* ACTION ITEM *
Each of the lines below must be written out exactly as shown.
GIVEN MATERIAL START
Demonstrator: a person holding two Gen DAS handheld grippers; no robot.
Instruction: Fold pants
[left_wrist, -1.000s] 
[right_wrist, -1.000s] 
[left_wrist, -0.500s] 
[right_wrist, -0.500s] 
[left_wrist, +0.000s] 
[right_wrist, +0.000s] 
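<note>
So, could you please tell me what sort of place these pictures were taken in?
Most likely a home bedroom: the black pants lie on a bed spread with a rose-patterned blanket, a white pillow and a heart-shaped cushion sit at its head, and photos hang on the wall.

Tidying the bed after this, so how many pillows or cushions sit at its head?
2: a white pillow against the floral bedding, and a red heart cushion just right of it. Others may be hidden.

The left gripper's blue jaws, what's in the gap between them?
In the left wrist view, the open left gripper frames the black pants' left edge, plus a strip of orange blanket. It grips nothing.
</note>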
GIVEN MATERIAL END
* OUTPUT OF THE EXERCISE *
Demonstrator: a person holding two Gen DAS handheld grippers; no robot.
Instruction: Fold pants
[left_wrist, -1.000s] 
[right_wrist, -1.000s] 
[left_wrist, -0.500s] 
[right_wrist, -0.500s] 
[left_wrist, +0.000s] 
[right_wrist, +0.000s] 
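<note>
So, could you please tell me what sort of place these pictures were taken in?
Most likely a home bedroom: the black pants lie on a bed spread with a rose-patterned blanket, a white pillow and a heart-shaped cushion sit at its head, and photos hang on the wall.

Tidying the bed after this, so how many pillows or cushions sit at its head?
2: a white pillow against the floral bedding, and a red heart cushion just right of it. Others may be hidden.

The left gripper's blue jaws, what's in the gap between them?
In the left wrist view, the open left gripper frames the black pants' left edge, plus a strip of orange blanket. It grips nothing.
</note>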

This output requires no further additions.